= Work to complete =
As soon as the line containing "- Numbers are" appears in the material below, start returning lines exactly, and end with the line containing "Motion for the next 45".

= Data supplied =
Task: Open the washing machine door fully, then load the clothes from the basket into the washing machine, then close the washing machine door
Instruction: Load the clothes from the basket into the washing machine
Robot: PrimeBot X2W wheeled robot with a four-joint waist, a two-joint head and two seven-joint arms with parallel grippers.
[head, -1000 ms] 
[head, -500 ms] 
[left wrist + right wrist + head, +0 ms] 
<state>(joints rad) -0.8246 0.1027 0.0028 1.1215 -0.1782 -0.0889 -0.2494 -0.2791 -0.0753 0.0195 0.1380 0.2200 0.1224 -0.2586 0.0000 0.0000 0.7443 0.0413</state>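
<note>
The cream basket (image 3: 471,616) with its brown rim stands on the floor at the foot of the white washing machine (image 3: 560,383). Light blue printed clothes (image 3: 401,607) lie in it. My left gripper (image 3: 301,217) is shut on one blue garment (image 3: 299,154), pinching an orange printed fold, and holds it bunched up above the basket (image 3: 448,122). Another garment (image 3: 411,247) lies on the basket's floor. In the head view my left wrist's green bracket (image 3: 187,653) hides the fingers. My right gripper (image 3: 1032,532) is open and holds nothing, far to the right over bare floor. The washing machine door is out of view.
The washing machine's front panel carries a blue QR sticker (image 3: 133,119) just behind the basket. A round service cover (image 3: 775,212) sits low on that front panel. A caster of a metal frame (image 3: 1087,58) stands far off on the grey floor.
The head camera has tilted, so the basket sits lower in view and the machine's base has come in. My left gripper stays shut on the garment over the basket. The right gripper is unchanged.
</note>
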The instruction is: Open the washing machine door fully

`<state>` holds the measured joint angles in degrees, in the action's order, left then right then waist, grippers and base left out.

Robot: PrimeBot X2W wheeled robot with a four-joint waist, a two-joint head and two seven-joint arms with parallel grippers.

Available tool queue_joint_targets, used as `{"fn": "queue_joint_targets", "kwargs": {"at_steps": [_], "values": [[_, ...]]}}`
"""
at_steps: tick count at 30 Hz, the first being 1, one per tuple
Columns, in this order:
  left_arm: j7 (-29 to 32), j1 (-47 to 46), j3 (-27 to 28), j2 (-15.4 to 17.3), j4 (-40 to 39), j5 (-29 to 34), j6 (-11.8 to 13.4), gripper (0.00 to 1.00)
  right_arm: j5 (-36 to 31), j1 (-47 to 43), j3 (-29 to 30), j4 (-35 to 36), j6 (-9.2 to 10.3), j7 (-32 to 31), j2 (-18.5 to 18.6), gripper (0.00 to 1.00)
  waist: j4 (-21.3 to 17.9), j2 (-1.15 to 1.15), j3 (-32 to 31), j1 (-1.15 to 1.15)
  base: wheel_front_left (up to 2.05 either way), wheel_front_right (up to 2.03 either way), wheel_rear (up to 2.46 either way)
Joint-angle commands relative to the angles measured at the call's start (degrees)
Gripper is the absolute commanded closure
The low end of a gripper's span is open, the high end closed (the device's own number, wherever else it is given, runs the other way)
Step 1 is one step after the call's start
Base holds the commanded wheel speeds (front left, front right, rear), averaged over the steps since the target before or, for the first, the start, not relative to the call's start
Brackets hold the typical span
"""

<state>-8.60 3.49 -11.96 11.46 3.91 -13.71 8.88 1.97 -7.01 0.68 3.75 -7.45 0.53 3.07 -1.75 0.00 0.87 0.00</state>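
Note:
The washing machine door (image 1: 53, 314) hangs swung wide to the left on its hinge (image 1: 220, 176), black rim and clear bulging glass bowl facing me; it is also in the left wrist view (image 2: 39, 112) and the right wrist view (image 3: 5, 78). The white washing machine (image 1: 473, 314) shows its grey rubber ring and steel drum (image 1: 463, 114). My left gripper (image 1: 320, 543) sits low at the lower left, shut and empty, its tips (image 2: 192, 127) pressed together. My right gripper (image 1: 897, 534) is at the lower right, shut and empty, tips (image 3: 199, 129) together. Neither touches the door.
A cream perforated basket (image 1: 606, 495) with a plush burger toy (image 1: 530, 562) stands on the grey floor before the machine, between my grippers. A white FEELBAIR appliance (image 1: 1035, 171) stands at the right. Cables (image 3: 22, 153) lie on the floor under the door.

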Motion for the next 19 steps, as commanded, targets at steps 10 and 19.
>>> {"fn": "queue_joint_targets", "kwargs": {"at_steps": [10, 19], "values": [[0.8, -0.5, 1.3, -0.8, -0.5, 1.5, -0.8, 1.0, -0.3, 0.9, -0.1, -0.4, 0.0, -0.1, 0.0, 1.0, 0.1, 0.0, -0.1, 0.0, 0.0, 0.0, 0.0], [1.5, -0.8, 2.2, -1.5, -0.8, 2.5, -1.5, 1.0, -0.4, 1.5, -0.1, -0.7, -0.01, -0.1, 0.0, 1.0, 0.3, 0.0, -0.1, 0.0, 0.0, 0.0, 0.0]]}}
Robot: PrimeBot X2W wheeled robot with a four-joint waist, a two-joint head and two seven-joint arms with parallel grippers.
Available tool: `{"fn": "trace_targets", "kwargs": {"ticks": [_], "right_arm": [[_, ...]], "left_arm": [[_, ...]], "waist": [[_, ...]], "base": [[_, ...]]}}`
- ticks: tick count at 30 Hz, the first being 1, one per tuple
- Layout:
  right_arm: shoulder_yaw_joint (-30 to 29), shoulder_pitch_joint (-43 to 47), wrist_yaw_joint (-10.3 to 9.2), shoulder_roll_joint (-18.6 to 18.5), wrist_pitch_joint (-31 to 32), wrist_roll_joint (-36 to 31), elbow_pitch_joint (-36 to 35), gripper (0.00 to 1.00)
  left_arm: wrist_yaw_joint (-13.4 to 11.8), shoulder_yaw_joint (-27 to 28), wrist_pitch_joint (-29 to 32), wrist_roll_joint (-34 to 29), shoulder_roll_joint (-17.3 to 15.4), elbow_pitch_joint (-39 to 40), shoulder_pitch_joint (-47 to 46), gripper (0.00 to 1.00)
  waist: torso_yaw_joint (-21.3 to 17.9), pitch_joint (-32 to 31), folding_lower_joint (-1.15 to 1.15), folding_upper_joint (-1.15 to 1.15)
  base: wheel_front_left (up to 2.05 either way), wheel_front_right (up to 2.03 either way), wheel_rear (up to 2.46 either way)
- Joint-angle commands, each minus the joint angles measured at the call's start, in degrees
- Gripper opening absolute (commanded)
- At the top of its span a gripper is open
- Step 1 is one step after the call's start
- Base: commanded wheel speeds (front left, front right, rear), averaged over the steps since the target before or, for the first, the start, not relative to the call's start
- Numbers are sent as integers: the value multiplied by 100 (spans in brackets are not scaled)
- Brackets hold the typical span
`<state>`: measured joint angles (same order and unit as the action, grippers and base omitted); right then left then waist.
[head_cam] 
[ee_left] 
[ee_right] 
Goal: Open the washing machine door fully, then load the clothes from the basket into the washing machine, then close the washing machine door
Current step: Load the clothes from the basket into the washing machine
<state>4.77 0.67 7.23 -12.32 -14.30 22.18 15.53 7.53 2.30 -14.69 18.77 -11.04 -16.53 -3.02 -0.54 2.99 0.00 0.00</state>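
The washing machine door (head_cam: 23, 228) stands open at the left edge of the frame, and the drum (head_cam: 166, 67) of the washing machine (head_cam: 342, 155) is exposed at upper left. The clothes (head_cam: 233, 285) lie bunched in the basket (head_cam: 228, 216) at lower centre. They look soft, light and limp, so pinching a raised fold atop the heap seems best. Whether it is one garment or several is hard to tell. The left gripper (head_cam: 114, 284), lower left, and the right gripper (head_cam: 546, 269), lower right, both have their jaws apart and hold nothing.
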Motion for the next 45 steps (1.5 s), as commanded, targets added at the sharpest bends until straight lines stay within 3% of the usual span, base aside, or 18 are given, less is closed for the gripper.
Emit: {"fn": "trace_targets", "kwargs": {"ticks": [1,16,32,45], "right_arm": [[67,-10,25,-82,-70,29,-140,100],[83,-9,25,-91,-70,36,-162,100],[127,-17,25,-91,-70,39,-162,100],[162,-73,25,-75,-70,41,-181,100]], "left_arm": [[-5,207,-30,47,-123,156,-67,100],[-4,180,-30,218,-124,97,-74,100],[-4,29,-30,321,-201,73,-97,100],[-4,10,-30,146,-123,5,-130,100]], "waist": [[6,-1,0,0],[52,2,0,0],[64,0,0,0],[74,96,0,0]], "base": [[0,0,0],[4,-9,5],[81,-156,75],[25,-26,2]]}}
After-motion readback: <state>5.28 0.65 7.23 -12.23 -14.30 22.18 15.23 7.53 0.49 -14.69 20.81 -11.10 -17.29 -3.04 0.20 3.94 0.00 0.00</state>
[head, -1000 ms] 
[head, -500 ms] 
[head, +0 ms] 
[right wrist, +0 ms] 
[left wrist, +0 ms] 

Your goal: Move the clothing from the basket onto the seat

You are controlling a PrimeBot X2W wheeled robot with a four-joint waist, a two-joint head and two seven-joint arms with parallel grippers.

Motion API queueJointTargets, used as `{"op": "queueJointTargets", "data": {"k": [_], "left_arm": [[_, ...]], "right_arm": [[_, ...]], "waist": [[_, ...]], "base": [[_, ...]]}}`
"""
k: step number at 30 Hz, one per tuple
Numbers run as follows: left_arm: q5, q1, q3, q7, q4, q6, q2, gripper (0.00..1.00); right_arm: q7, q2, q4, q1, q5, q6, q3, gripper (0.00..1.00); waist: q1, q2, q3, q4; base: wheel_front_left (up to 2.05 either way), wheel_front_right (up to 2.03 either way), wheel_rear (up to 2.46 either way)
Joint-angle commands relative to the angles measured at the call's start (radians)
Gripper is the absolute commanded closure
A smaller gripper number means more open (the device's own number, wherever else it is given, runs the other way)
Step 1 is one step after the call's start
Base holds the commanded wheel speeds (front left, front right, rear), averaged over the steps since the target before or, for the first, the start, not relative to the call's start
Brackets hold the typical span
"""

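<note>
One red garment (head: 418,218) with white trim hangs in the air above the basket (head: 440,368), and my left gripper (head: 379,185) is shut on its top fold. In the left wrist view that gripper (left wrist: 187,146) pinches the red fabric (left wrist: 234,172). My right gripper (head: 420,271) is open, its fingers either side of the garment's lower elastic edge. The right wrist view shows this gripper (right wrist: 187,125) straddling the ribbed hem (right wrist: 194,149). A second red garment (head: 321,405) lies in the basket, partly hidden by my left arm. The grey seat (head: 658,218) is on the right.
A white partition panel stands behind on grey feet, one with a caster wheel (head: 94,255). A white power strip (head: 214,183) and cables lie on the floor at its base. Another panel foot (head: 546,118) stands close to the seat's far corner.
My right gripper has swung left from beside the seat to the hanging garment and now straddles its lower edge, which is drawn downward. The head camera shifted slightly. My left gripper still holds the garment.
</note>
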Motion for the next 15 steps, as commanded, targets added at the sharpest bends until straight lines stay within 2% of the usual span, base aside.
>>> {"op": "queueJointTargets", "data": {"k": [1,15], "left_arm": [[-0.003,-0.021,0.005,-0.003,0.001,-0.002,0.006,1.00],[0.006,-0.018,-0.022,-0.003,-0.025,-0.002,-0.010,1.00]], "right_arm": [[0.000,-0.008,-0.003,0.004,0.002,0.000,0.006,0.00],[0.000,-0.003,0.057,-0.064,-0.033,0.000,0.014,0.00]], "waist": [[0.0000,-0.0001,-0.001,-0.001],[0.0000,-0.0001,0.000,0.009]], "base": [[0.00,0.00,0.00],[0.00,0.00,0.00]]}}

= The answer =
- Numbers are sent as integers: the value multiplied by 100 (spans in brackets are not scaled)
- Brackets hold the typical span
`<state>`: measured joint angles (same order and unit as the action, grippers and base omitted); right then left then waist.
[head_cam] 
[ee_left] 
[ee_right] 
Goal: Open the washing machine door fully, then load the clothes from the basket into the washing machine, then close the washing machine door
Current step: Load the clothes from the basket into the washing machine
<state>4.77 0.67 7.23 -12.32 -14.30 22.18 15.53 7.53 2.30 -14.69 18.77 -11.04 -16.53 -3.02 -0.54 2.99 0.00 0.00</state>
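The washing machine door (head_cam: 23, 228) stands open at the left edge of the frame, and the drum (head_cam: 166, 67) of the washing machine (head_cam: 342, 155) is exposed at upper left. The clothes (head_cam: 233, 285) lie bunched in the basket (head_cam: 228, 216) at lower centre. They look soft, light and limp, so pinching a raised fold atop the heap seems best. Whether it is one garment or several is hard to tell. The left gripper (head_cam: 114, 284), lower left, and the right gripper (head_cam: 546, 269), lower right, both have their jaws apart and hold nothing.
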Motion for the next 45 steps (1.5 s), as commanded, targets added at the sharpest bends until straight lines stay within 3% of the usual span, base aside, or 18 are given, less is closed for the gripper.

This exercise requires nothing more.